`_mp2_energy_kernel` profile findings (#33)¶

Date: 2026-04-14 (attempt 1, blocked) / 2026-04-15 (attempt 2, resolved). Tracker: #33. Context: #15 M2 shipped the fused energy kernel at 1.48× vs torch. Multiple follow-up hypotheses (denom hoisting, per-pair HBM fences) produced no improvement. This doc records the profile investigation and the explanation for the ceiling.

TL;DR¶

The profiler ran. The answers explain the 1.48× ceiling completely.

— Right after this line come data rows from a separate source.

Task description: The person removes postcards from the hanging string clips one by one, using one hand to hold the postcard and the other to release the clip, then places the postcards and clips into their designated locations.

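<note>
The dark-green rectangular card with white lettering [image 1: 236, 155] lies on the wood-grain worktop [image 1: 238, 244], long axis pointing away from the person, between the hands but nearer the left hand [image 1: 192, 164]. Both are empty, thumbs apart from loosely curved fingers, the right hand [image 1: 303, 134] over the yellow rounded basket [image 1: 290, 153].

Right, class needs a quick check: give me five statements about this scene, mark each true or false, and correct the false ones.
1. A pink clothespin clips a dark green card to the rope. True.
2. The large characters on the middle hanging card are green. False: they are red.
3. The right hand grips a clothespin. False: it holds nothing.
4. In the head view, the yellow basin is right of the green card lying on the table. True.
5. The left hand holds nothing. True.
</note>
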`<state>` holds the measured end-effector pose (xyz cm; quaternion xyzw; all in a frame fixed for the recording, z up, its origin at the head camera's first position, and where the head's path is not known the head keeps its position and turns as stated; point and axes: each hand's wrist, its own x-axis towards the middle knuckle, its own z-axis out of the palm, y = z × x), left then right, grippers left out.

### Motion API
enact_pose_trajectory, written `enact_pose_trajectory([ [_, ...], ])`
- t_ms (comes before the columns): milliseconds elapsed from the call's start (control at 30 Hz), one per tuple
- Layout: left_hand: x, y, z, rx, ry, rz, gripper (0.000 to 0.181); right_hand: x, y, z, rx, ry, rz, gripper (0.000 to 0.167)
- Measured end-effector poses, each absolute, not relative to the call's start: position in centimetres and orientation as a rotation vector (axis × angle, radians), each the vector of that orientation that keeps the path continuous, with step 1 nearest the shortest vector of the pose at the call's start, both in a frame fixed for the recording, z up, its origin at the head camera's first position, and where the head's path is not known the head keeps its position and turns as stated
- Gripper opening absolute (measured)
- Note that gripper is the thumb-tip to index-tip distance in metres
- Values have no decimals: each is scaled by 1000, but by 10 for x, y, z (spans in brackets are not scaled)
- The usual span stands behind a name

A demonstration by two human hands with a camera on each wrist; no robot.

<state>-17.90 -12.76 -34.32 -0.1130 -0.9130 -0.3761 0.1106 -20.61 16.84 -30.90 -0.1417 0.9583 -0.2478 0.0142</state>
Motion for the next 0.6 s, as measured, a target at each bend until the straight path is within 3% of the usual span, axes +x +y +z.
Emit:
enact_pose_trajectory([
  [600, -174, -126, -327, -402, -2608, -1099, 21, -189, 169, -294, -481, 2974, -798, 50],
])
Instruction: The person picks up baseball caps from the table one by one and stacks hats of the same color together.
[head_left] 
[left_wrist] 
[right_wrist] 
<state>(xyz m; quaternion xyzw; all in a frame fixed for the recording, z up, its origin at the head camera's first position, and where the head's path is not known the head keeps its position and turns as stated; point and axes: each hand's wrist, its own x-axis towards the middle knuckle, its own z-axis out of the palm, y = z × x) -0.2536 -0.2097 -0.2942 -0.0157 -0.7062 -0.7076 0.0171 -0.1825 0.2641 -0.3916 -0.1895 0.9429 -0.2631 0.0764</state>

Vector Engine: 96.45% active. The energy expression (T*(2T-Tᵀ)/denom) is entirely element-wise arithmetic — Vector Engine only, no Tensor Engine work.
HBM reads: 6.6 GB (not the 33 GB napkin estimate). Matches the analytical prediction exactly (2 passes over T_flat × IC × NOCC strips).
Energy kernel wall time: ~0.21 s. The GEMM that computes T_flat takes ~5.2 s. The energy kernel is ~4% of total energy step time.
Amdahl ceiling: 1.48×. The kernel achieves ~13× speedup on the reduction alone. The overall 1.48× is an Amdahl limit — the GEMM dominates, and the kernel can only improve the small fraction.

The perf gap is not a kernel tuning problem. The kernel is near-optimal on the Vector Engine. The gap to 3× requires algorithmic change — either fusing the GEMM into the energy pass or restructuring to avoid materialising T_flat at all (Phase 3 RFC).

Profiler setup¶

The April-14 attempt used the deprecated Neuron 2.29 API (neuron-profile inspect / show-session), which produced an incompatible NTFF format. The April-15 retry used the Neuron Profiler 2.0 API confirmed available in neuron-profile 2.29.18.0:

# Compile _mp2_energy_kernel to a fresh cache (isolates its NEFF from other kernels)
python mp2_warmup.py   # ic=nocc=64, nvir=448 (medium bench shape, all-in-one variant)

# Capture
neuron-profile capture -n <neff> -s profile.ntff
# note: --io-from=neff (default) allocates IO tensors from NEFF-declared shapes; no input files needed

# Extract
neuron-profile view -n <neff> -s profile.ntff --output-format summary-text
neuron-profile view -n <neff> -s profile.ntff --output-format summary-json

NEFF: MODULE_5952003545848148214+e30acd3a/model.neff (17 MB). Profile artifact: profile.ntff (191 MB). Hardware: trn1.2xlarge, Neuron runtime 2.31.24, compiler 2.24.5133.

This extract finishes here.